La contracción también se sintió con fuerza en prendas de vestir, cuero y calzado, donde el retroceso general estuvo acompañado por descensos aún más marcados en algunos segmentos. La producción de calzado se hundió 30,9%, mientras que el curtido y la terminación de cueros cayeron 26,6%, reflejando la debilidad del consumo y la falta de margen financiero en cadenas productivas cortas y altamente dependientes del mercado local.
Otro núcleo clave del empleo industrial, la metalmecánica, mostró un deterioro significativo. Dentro del rubro de productos de metal, los envases metálicos retrocedieron 24,7%, y la industria metalúrgica junto a los servicios de trabajo de metales registraron una baja del 18,1%, afectando a talleres, proveedores y contratistas en distintas regiones del país.
En maquinaria y equipo, además de la caída general del sector, se destacó el fuerte desplome de los aparatos de uso doméstico, que registraron una contracción del 39,7%. Este dato da cuenta de la postergación de las decisiones de consumo de bienes durables y del impacto directo sobre plantas que concentran empleo calificado.

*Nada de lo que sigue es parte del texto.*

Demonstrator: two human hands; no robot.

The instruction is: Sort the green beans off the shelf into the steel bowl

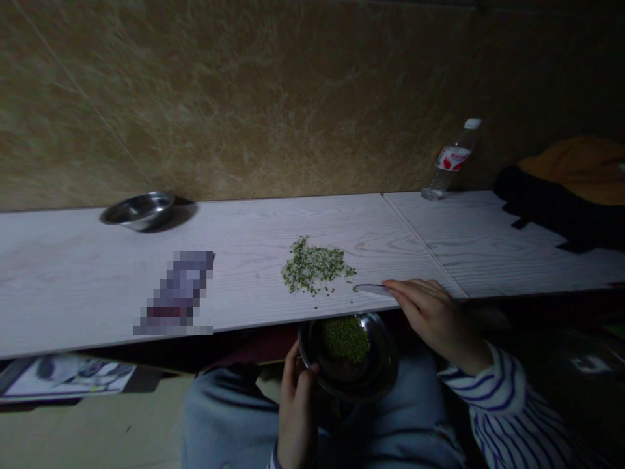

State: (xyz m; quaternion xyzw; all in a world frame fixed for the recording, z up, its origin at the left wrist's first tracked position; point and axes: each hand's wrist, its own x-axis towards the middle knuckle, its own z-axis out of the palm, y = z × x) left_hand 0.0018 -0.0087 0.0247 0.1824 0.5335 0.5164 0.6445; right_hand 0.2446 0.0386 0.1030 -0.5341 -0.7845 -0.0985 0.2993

El sector automotor también profundizó su ajuste. La producción de vehículos se redujo 28,7% interanual, mientras que la fabricación de autopartes cayó 19,9%, arrastrando a una extensa red de proveedores industriales y logísticos distribuidos en varias provincias.
Si bien desde el Gobierno se destaca que el acumulado de enero a noviembre aún muestra una variación positiva respecto de 2024, la dinámica de cierre del año aparece claramente en descenso. En ese contexto, el deterioro de la actividad ya comenzó a reflejarse en el mercado laboral: datos del Ministerio de Capital Humano indican que el empleo asalariado registrado privado en la industria manufacturera cayó 1,8% en los primeros nueve meses de 2025, en línea con la menor demanda interna y la caída persistente de la producción.